Linux Static Tracepoints

Linux has had dynamic trace functionality for a long time in the form of kprobes. Kprobes provides a kernel API for placing probes on kernel instructions and they can be exploited directly via a kernel module, or via systemtap which provides a high level scripting language. Dynamic tracing has a number of advantages – it has zero overhead when disabled and probes can be placed on almost any instruction in the kernel, not just where a kernel developer thinks you should.

All this flexibility does have some downsides. An executed kprobe has a significant overhead since it uses breakpoints and exception handlers. Having said that, there are patches that avoid the breakpoint and instead branch directly to the handler. Another issue is probe placement; kprobes are easily placed at function entry and exit but if you need to probe inside a function or probe local variables then you really need systemtap and a kernel compiled with CONFIG_DEBUG_INFO. On the other hand a static tracepoint can be placed anywhere in a function and can be passed any important local variables. Various static tracepoint patches have been available for Linux, but as of 2.6.32 a complete implementation is in mainline.
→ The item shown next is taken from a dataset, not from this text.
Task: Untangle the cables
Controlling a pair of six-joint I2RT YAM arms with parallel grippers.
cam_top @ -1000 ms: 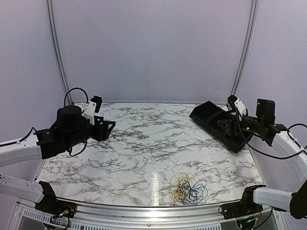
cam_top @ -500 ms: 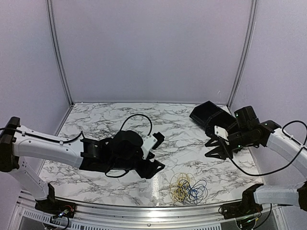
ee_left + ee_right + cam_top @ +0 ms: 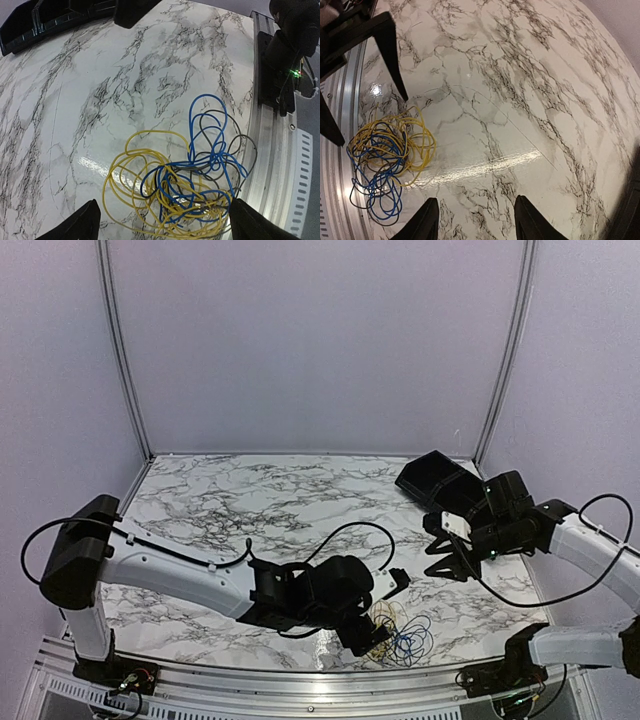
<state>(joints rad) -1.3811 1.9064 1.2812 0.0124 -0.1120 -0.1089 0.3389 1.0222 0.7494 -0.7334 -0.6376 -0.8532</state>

Adding a static tracepoint is very simple, an example can be found here. In this case I am adding to an existing trace group (irq), so I only need the tracepoint definitions and the tracepoints themselves. An explanation of the 5 parts of a tracepoint definition can be found in linux/samples/trace_events/trace-events-sample.h. For more complicated scenarios, refer to the files in linux/samples/trace_events/

Using static tracepoints

There are only a few steps to make use of static tracepoints. First ensure that debugfs is mounted. Most distros mount it on /sys/kernel/debug:

# mount | grep debugfs

debugfs on /sys/kernel/debug type debugfs (rw)

A list of available tracepoints can be found in tracing/available_events:

# cat /sys/kernel/debug/tracing/available_events

skb:skb_copy_datagram_iovec
skb:kfree_skb
block:block_rq_remap
block:block_remap
block:block_split
block:block_unplug_io
block:block_unplug_timer
...

Since we added our tracepoints to the irq group, we can find them in tracing/events/irq:

# ls /sys/kernel/debug/tracing/events/irq/

enable  irq_handler_entry  softirq_entry  tasklet_entry
filter  irq_handler_exit   softirq_exit   tasklet_exit

Enable the tasklet tracepoints:

# echo 1 >  /sys/kernel/debug/tracing/events/irq/tasklet_entry/enable
# echo 1 >  /sys/kernel/debug/tracing/events/irq/tasklet_exit/enable

And the output is available in the trace buffer:

# cat /sys/kernel/debug/tracing/trace

# tracer: nop
#
#           TASK-PID    CPU#    TIMESTAMP  FUNCTION
#              | |       |          |         |
-0     [000]   327.349213: tasklet_entry: func=.rpavscsi_task
-0     [000]   327.349217: tasklet_exit: func=.rpavscsi_task

When finished, we can disable the tracepoints. There are enable files at all levels of the hierarchy, so we can disable all tracepoints in one go:

# echo 0 > /sys/kernel/debug/tracing/events/enable

Using static tracepoints in kernel modules

Kernel modules can also make use of static tracepoints. A simple module that hooks the tasklet_entry tracepoint and printks the function name of the tasklet might look like (I’ve called it tracepoint-example.c):

#include <linux/module.h>
#include <trace/events/irq.h>

static void probe_tasklet_entry(struct tasklet_struct *t)
{
        printk("tasklet_entry %pf\n", t->func);
}

static int __init trace_init(void)
{
        WARN_ON(register_trace_tasklet_entry(probe_tasklet_entry));
        return 0;
}

static void __exit trace_exit(void)
{
        unregister_trace_tasklet_entry(probe_tasklet_entry);
}

module_init(trace_init)
module_exit(trace_exit)
MODULE_LICENSE("GPL");

If you are wondering, %pf is a printk formatter trick to pretty print a function name so you don’t have to go searching for the address in System.map.

Here is a Makefile to go with it:

obj-m := tracepoint-example.o
KDIR := /lib/modules/$(shell uname -r)/build
PWD := $(shell pwd)
default:
        $(MAKE) -C $(KDIR) SUBDIRS=$(PWD) modules